Brief => Below are the records; count how many of their lines carry "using" and give only the number.

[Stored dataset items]
--------
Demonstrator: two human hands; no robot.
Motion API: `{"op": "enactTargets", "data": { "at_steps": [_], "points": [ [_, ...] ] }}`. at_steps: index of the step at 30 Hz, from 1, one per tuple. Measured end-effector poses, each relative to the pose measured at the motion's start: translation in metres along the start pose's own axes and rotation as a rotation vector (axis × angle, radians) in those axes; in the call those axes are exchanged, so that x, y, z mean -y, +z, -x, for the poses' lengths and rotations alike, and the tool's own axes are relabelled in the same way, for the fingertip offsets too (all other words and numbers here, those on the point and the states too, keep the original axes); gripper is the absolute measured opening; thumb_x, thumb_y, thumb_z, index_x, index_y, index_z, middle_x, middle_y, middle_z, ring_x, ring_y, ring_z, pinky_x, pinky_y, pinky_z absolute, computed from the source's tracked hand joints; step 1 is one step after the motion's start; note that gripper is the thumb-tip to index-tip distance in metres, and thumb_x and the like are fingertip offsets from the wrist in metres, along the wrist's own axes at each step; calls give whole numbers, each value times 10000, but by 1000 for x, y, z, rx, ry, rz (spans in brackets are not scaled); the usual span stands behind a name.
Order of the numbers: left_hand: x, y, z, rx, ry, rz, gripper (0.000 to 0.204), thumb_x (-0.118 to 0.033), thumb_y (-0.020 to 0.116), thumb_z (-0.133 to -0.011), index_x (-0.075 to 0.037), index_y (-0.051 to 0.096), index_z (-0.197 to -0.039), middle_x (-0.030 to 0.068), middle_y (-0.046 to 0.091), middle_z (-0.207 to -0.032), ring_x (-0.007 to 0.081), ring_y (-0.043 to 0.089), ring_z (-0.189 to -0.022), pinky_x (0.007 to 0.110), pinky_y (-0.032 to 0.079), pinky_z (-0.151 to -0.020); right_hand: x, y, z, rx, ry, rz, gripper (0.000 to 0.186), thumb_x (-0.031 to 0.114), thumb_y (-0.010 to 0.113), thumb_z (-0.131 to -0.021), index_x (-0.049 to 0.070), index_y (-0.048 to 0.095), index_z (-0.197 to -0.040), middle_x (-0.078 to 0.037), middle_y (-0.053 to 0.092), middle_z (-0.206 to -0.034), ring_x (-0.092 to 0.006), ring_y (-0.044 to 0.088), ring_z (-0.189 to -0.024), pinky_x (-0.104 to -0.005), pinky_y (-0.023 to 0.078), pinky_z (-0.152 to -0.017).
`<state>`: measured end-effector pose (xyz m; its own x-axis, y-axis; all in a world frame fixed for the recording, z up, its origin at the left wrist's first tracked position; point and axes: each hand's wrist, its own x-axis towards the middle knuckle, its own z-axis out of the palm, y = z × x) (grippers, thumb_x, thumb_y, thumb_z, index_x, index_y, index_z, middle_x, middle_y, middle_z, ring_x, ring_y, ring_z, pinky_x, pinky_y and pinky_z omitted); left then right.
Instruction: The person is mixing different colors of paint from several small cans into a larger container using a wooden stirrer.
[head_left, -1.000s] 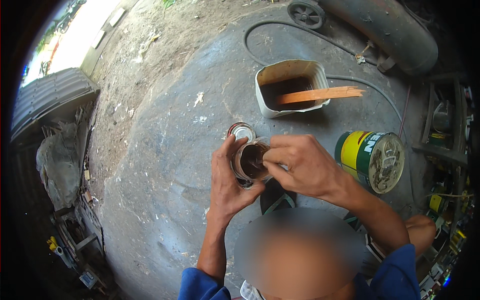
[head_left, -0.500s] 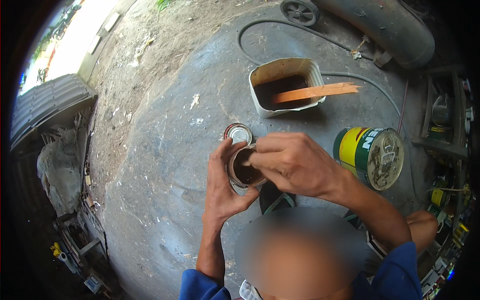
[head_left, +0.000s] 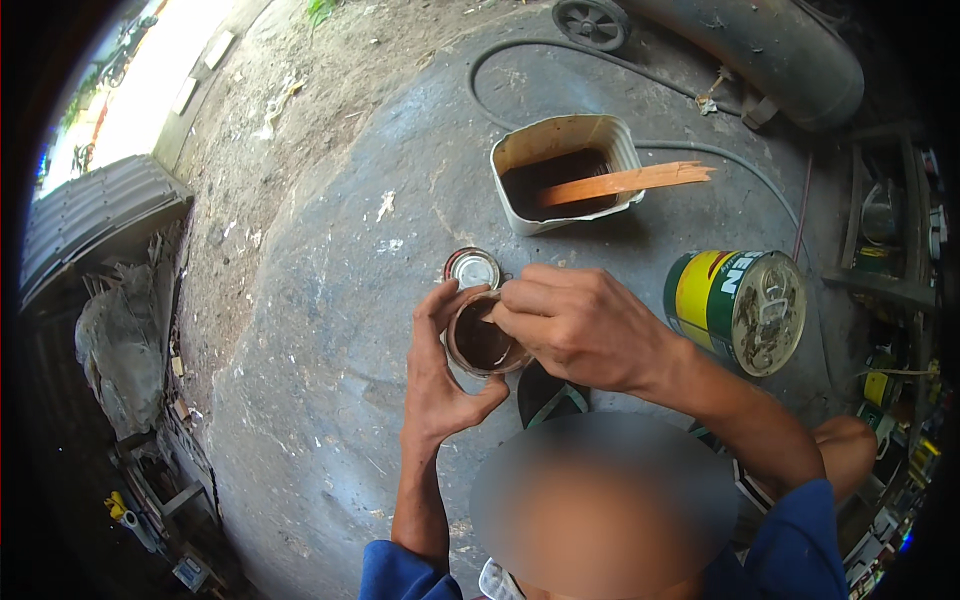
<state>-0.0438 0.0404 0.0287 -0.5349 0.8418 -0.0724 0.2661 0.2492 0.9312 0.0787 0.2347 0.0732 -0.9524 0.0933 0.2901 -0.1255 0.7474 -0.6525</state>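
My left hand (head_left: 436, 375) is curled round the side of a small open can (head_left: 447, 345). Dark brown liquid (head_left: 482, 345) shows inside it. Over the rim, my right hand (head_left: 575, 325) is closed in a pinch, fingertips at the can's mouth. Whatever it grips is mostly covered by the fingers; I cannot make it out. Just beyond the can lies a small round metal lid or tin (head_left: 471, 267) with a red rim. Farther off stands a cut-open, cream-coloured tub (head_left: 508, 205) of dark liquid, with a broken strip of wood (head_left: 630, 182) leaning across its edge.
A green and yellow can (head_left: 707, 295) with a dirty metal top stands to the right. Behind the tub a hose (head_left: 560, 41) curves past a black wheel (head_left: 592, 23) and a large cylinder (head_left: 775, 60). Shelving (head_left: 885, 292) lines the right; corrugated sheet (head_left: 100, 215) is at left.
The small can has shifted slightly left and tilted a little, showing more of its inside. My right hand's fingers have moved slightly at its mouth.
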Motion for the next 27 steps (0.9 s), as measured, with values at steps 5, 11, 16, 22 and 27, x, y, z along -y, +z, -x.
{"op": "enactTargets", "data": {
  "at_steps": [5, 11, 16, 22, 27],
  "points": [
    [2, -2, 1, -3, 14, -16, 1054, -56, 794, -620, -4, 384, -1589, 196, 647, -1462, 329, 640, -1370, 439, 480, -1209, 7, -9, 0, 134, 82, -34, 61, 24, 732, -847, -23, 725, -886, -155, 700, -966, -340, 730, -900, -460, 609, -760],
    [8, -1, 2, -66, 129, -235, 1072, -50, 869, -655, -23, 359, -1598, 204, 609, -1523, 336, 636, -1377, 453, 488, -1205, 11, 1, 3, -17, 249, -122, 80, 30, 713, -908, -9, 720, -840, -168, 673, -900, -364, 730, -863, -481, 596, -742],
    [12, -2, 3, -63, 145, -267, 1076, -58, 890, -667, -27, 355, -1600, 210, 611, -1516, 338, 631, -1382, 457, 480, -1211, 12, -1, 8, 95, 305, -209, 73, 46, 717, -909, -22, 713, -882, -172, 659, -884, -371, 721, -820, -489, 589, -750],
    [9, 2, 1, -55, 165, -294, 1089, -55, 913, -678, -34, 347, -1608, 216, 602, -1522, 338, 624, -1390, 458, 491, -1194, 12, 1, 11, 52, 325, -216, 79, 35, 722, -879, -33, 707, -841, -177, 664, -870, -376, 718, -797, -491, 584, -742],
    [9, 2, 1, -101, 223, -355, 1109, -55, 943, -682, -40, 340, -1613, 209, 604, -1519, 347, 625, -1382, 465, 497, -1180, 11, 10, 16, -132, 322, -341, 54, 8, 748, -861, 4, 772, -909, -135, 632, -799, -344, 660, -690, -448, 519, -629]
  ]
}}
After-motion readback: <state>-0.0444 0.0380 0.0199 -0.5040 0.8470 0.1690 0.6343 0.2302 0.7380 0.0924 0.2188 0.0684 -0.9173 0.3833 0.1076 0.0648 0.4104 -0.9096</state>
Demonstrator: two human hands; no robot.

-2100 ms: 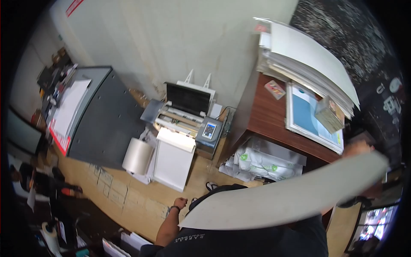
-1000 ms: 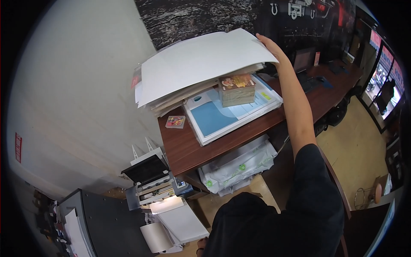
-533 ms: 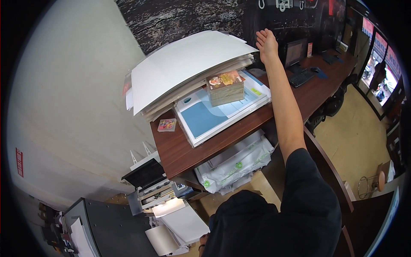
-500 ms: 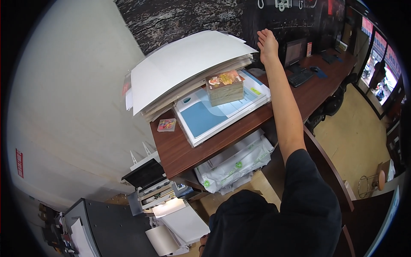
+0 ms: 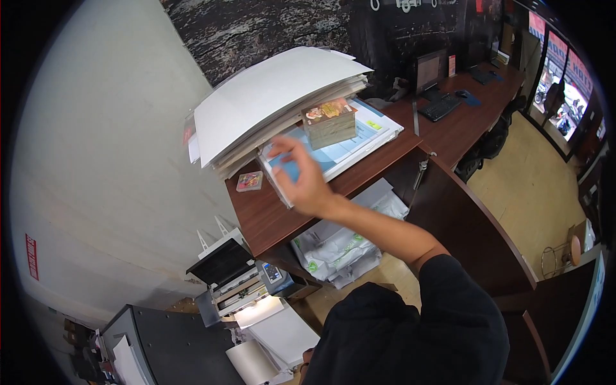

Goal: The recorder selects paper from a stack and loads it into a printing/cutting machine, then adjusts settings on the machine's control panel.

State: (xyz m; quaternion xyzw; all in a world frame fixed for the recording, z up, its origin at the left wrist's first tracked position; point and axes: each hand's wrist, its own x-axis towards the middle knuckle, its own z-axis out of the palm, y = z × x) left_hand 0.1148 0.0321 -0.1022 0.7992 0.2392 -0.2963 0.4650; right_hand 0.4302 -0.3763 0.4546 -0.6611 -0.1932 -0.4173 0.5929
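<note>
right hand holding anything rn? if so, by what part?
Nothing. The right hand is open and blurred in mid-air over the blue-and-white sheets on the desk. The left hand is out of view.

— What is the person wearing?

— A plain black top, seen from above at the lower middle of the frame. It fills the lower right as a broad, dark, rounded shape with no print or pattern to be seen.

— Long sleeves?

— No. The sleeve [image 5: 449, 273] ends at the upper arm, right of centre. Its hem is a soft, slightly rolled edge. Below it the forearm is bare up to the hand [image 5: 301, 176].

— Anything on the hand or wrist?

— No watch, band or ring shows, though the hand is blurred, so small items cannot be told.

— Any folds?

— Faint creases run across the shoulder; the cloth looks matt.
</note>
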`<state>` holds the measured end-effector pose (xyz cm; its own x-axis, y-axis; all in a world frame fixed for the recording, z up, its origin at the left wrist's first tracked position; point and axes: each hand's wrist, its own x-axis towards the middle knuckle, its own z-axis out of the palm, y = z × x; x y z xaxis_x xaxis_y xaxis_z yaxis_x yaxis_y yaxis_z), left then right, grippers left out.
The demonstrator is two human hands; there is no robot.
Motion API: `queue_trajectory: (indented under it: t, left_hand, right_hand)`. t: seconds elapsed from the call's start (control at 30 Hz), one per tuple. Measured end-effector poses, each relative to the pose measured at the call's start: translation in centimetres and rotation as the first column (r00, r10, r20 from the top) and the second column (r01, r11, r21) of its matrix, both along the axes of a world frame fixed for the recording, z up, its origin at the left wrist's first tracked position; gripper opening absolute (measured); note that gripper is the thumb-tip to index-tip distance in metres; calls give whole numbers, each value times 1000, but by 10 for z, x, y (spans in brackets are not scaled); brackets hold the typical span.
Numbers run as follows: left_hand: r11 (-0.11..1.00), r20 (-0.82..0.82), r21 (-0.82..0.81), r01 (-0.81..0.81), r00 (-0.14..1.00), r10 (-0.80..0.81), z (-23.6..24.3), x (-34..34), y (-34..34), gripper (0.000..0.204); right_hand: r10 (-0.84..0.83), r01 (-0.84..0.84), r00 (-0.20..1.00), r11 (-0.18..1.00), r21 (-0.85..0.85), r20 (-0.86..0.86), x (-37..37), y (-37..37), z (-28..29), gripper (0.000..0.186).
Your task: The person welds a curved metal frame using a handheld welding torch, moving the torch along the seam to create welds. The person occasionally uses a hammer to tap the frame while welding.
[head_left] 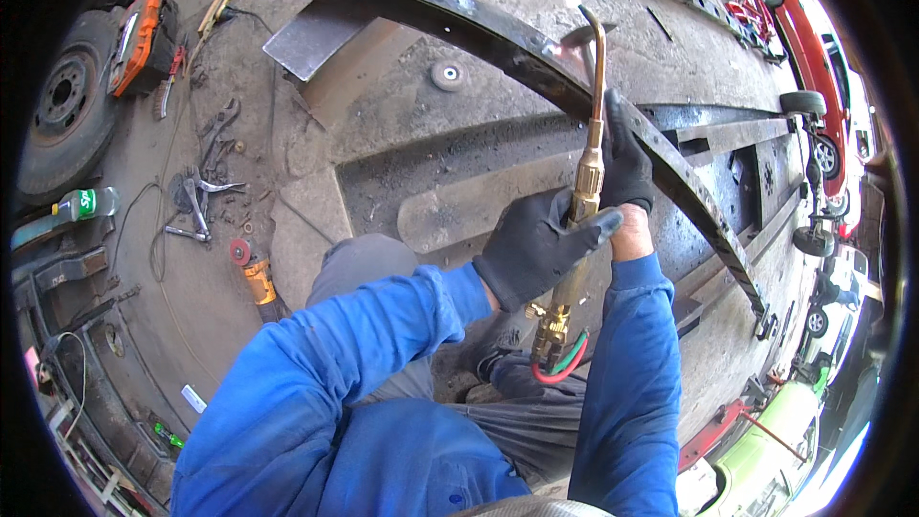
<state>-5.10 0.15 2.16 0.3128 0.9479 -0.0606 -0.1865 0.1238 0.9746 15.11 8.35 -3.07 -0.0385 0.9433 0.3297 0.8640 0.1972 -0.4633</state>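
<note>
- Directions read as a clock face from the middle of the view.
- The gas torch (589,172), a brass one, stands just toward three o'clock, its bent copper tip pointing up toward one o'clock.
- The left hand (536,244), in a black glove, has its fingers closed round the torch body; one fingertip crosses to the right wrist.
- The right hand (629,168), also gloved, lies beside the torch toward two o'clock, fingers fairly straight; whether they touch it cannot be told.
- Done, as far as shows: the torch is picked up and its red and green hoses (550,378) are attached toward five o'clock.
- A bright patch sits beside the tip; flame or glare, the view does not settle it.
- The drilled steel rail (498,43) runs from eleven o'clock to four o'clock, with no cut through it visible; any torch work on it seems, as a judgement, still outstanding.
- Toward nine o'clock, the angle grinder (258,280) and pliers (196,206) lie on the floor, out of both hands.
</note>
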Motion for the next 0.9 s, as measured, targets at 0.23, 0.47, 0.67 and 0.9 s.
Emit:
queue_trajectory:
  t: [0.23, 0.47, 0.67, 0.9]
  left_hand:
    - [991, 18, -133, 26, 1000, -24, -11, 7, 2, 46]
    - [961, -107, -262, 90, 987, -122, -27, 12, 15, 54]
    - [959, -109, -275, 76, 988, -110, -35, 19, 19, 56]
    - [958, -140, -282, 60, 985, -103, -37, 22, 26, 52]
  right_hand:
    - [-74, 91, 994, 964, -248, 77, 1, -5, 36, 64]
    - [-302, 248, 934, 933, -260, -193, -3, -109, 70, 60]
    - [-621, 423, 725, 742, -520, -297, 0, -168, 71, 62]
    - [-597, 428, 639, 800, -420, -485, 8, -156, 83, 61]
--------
Response for this exercise => 2